Nuestra civilización universal
El título de esta columna es el de una conferencia que V.S. Naipaul dio el 30 de octubre de 1990. Fue en el marco de las conferencias anuales Walter B. Wriston sobre Políticas Públicas que desde 1988 patrocina el prestigioso Manhattan Institute. La conferencia de Naipaul se da como epílogo del volumen El escritor y su mundo, que por fin acaba de publicar Debate, y que reúne artículos y reportajes escritos por Naipaul en el transcurso de tres décadas, desde comienzos de los sesenta a comienzos de los noventa.
Hablamos de Naipaul, así que no hace falta añadir que el interés de las piezas reunidas, todas magistrales, queda muy por encima de lo corriente. Se incluyen aquí algunos reportajes ya casi míticos, como el de “Michel X y los asesinatos del Poder Negro en Trinidad” o el de “Argentina y el fantasma de Eva Perón”. En este último, Naipaul conversa con Borges. En otro reportaje lo hace con Norman Mailer, mientras cubre su campaña para alcaldía de Nueva York, en 1969. La India, África, Ámérica del Norte y del Sur: sobre el trasfondo de cuatro continentes se despliega aquí la mirada atenta de Naipaul, el más penetrante observador de nuestro mundo, el más atento, el más profundo. No sé cómo anda de salud el viejo cascarrabias, pero mientras Naipaul esté vivo no hace falta mirar atrás para hablar de literatura con letras mayúsculas, de literatura de primer orden, ceñida a los problemas de nuestro presente y capaz de iluminarlos y de trascenderlos.

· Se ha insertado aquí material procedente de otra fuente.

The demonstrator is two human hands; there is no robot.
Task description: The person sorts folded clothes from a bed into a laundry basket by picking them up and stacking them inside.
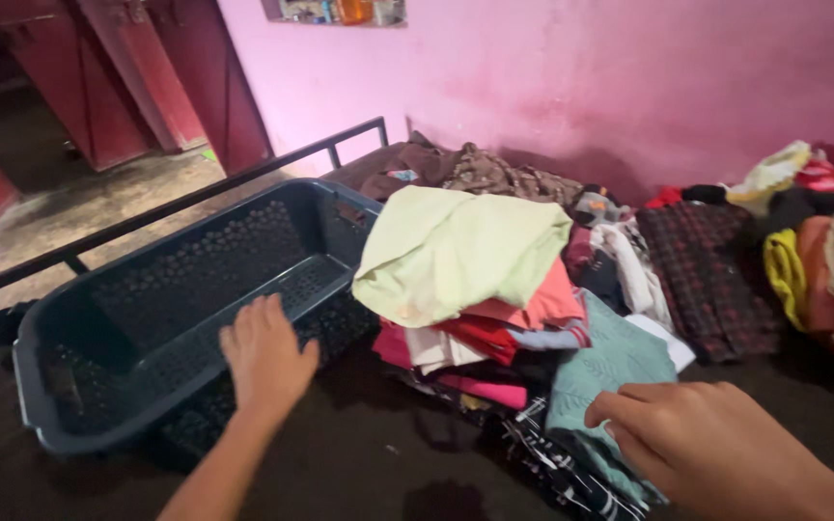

Pero pretendía hablarles de la conferencia “Nuestra civilización universal”, que cierra el volumen que se publica ahora, editado en 2002 por el ensayista y novelista indio Panjak Mishra. El mismo Naipaul se siente impelido a justificar el pomposo título de su charla, cuyos filos polémicos no han cesado de agudizarse en todos estos años en que el concepto de “civilización universal”, tal y como él lo formula, tiende naturalmente a ampararse en el proceso que se conoce como “globalización”. Se diría que ese concepto se ha vuelto sospechoso, hoy más que hace un cuarto de siglo, de solidarizarse con las dinámicas expansivas del capitalismo, con el anglocentrismo de la cultura internacional, con el prestigio y el ascendente que siguen acaparando las viejas metrópolis. Son conocidas las reservas que tanto la figura como la obra de Naipaul despiertan entre los adalides del multiculturalismo y de los estudios poscoloniales, tan en boga. El ruido de tambores que estos producen con sus agresivas suspicacias acompañan bien la lectura de un texto que, sin pretenderlo, se ha vuelto “peligroso”.
Y sin embargo, nadie debería pasar por alto el modo tan honesto y apasionado con que Naipaul vincula su vocación de escritor a la existencia de esa “civilización universal”, que determinó la sensibilidad y el ambiente intelectual que la hizo posible en condiciones muy adversas. Conviene escucharlo cuando recuerda que “escribir es un acto privado, pero el libro publicado, cuando empieza a vivir, refleja la cooperación de una clase concreta de sociedad”. Importa, sobre todo, cuanto dice acerca de la cerrazón intelectual a que aboca el fundamentalismo, y resulta tentador trasladar sus agudas consideraciones al campo minado de los nacionalismos de todo pelaje.
Naipaul pone en juego una categoría audaz y vitriólica: la de “histeria filosófica”, con la que enfrenta la perplejidad que le produce el que ciertos grupos o sociedades se conformen “con disfrutar de los frutos del progreso mientras aparentan detestar las condiciones que lo favorecen”. Y concluye con un vibrante reconocimiento de “la belleza que encierra la idea de la búsqueda de la felicidad”, una idea ”central en la atracción que ejerce la civilización sobre muchas personas situadas fuera de ella o en la periferia”, una idea que conlleva “cierto tipo de sociedad, cierto tipo de despertar intelectual”.
Por momentos, uno se dice que la conferencia de Naipaul podría haberla dictado Vargas Llosa. Hay sin duda, en su actitud, una tácita connivencia con un statu quo que no deja de resultar, a pesar de cuanto dice, cuestionable. Pero es Naipaul quien habla, con su bien labrada autoridad, construida en solitario a fuerza de paciencia, lucidez y conocimiento. Y como decía Coetzee: “Cuando Naipaul habla, nosotros escuchamos”.